Home > A Groom of Her Own(49)

A Groom of Her Own(49)
Author: Christi Caldwell

Cracked panels she’d expected.

Just as she’d expected a husband.

Neither of which there would be now.

Claire briefly closed her eyes. And certainly there wouldn’t be anything with Caleb following that volatile exchange just prior to his bringing her to pleasure. Yes, that moment in his arms had been splendorous. But ultimately, they’d proven harmonious in matters of passion, but at odds in every other way.

You think, what? We spend several days together, and you suddenly know me? Well, you don’t, Claire. You know nothing.

Sucking in a shaky breath, Claire rested her forehead against the crack upon the window.

He wanted nothing to do with her… beyond sating each other’s desire. That much was clear. And yet, that didn’t stop her from wanting him anyway.

Her heart spasmed. God help her, she yearned for him. The man who spoke to her about demanding more and expecting more for herself than the business arrangement she’d set out in search of. His rejection had been the most painful one, and yet, the most beautiful. Caleb was correct. Claire did deserve love and a very real marriage, one that was a joyous partnership like the one she’d witnessed between Tristan and Poppy.

He’d been right about so much. She wasn’t responsible for her parents’ crimes. She was not undeserving of happiness because of the bad decisions other people had made. Even as it had been easier to live in guilt.

Yes, the guilt would always be with her… and regret and pain for her family’s involvement in Lord Maxwell’s disappearance. But she did not own those crimes and mistakes. Her mother and father had been the ones who’d acted in evil. Not Claire. Not Tristan. Nor Faye, nor Christina.

A lightness filled her chest as that realization… set her free. She’d accused Caleb of running, but mayhap she’d been able to recognize that in him as she herself had been fleeing.

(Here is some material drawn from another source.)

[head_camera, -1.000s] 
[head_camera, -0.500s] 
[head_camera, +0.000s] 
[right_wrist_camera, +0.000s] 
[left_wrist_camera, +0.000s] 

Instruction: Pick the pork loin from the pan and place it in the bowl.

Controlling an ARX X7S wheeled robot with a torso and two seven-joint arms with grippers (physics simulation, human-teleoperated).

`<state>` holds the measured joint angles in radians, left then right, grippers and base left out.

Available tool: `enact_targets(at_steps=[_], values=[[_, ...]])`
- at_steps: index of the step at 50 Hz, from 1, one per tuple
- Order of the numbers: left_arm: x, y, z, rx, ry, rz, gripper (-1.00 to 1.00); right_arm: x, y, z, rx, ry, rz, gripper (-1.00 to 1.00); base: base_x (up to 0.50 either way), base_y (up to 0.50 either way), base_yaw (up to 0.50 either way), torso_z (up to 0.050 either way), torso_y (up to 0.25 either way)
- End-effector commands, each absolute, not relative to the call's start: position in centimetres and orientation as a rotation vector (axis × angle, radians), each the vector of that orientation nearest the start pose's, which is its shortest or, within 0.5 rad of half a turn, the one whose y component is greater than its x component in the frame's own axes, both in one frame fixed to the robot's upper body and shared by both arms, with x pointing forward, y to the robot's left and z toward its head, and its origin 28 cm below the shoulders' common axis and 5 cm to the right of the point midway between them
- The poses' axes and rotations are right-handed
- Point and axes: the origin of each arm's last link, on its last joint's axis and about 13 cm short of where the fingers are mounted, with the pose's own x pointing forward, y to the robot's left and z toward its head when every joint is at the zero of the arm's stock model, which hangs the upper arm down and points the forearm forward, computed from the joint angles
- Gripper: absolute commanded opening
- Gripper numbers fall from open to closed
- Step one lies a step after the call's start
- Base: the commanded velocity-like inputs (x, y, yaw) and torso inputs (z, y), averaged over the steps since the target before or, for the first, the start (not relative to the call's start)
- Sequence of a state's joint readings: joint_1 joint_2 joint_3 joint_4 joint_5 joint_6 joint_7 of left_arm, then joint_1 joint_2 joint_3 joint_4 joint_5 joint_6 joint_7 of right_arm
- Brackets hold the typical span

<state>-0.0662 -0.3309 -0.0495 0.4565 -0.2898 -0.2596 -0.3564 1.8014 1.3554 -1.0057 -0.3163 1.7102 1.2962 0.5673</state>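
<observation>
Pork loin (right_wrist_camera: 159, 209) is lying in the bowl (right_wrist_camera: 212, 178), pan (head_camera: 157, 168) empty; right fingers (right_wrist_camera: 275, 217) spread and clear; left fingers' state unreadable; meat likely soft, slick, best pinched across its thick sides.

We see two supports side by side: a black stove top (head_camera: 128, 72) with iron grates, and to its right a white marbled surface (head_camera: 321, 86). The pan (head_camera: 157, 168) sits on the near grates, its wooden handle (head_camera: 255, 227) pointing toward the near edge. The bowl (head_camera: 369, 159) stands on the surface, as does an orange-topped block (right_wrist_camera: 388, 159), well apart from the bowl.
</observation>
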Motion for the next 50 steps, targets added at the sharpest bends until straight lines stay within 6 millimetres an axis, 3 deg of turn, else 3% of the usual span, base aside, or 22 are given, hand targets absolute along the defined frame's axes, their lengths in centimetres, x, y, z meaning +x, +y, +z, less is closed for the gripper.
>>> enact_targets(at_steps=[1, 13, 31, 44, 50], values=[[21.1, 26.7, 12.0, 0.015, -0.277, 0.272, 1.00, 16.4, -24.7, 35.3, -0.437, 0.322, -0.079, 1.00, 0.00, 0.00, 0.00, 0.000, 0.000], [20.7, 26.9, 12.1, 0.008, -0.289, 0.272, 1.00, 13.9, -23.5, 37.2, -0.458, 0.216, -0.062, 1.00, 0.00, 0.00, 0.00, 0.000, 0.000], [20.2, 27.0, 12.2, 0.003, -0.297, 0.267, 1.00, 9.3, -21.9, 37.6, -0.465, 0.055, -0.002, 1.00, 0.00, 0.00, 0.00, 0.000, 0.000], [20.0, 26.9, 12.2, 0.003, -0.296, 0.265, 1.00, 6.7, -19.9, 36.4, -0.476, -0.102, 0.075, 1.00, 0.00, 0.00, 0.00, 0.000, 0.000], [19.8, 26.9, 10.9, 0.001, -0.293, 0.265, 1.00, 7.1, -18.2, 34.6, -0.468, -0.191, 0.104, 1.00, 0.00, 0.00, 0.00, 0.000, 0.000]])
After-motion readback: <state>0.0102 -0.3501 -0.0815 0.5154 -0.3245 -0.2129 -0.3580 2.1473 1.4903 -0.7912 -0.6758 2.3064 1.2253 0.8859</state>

Claire saw that and, more important, now believed that—because of Caleb. He’d opened her eyes to so much.

It was just one of the reasons she’d fallen so desperately in love with him.

Claire went motionless. Close to the window as she still was, the now-warmed glass panel reflected her wide, unblinking eyes and slack jaw. Her breathing grew raspy in the empty corridor.

She couldn’t love Caleb Gray.

Her body hummed with a restless energy, prompting Claire back into movement.

It was preposterous. As he’d pointed out, they were constantly at war. A small half laugh, half sob spilled from her lips. But the advertisement that had led to their chance meeting at the Rotted Rooster had been fate’s way of bringing them together.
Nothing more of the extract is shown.